Gatsby believed in the green light, the future that year by year recedes before us. It eluded us then, but that's no matter — to-morrow we will run faster, stretch out our arms farther... And one fine morning ———

So we beat on, boats against the current, borne back ceaselessly into the past."



— F. Scott Fitzgerald

May 6, 2013

Gatsby? What Gatsby?

"He smiled understandingly — much more than understandingly. It was one of those rare smiles with a quality of eternal reassurance in it, that you may come across four or five times in life.
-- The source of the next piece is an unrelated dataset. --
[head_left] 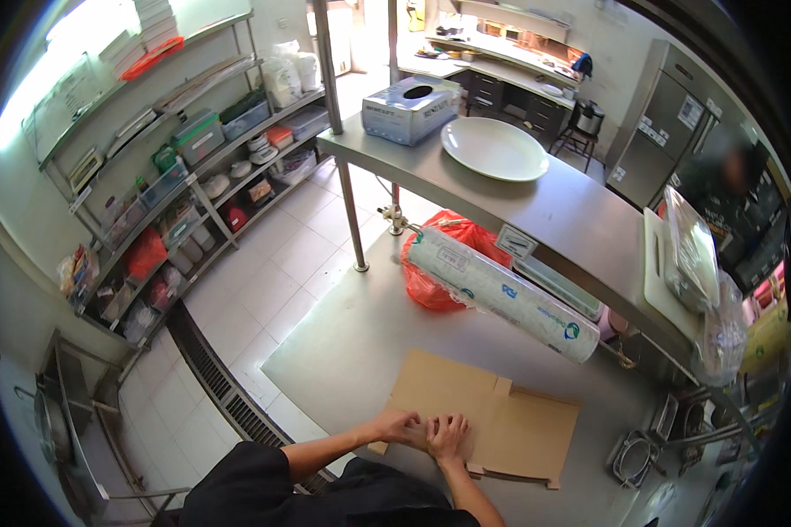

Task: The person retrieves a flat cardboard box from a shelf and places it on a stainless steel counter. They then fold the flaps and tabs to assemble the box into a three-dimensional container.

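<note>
A flat brown cardboard box blank lies spread out on the steel table in front of me, with cut flaps and fold lines along its edges. My left hand is at its near left part, fingers bent and gripping the cardboard. Close beside it, my right hand has its fingers curled over a fold of the same sheet. The fingertips of both hands are partly hidden, and a small gap separates the two hands.
Beyond the cardboard, a large roll of plastic film hangs under a raised steel shelf. A red plastic bag sits behind the roll. The shelf holds a white oval plate and a glove box. Another person stands at far right.
</note>
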`<state>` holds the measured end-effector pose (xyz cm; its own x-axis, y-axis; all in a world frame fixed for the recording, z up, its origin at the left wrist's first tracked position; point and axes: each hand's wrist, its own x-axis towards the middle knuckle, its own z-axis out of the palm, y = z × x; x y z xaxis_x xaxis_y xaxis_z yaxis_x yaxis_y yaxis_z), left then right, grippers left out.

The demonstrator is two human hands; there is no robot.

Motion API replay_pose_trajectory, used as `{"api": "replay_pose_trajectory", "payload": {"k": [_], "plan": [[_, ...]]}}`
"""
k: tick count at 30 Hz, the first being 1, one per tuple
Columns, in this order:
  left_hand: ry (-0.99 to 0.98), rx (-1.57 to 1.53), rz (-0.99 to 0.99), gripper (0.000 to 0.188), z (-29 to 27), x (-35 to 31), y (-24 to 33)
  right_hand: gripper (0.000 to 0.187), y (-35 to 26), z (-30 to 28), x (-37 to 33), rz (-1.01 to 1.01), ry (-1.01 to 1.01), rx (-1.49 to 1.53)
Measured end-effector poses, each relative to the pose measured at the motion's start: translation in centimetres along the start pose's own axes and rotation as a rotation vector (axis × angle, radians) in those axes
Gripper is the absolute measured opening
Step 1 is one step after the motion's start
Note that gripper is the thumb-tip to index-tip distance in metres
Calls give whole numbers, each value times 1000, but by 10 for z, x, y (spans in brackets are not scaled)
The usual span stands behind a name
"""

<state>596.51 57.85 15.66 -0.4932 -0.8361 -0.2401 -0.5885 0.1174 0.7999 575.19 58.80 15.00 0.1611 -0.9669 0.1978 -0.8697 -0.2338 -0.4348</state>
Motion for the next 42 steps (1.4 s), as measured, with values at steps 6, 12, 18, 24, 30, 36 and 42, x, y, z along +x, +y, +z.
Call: {"api": "replay_pose_trajectory", "payload": {"k": [6,12,18,24,30,36,42], "plan": [[455,471,24,47,32,14,65,41,6,3,0,-41,32,-117],[446,471,26,54,48,12,53,47,-12,-20,3,-12,-25,-59],[457,513,26,57,55,17,44,46,-15,-23,7,-14,-50,-53],[492,443,40,60,56,15,47,42,-19,-29,3,-25,-27,-67],[454,417,16,64,45,8,57,34,-11,-36,-15,-43,0,-128],[509,435,34,62,60,18,45,33,-9,-37,-15,139,156,-142],[549,445,43,59,60,16,44,38,-1,-35,-13,135,136,-241]]}}
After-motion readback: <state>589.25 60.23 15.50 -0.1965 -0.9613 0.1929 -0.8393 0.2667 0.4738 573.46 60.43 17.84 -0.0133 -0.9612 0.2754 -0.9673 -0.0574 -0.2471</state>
It faced — or seemed to face — the whole entire world for an instant, and then concentrated on you with an irresistible prejudice in your favor. It understood you just as far as you wanted to be understood, believed in you as you would like to believe in yourself, and assured you that it had precisely the impression of you that, at your best, you hoped to convey."

— F. Scott Fitzgerald, The Great Gatsby, Chapter III

Reading this makes me believe that Fitzgerald just understands people.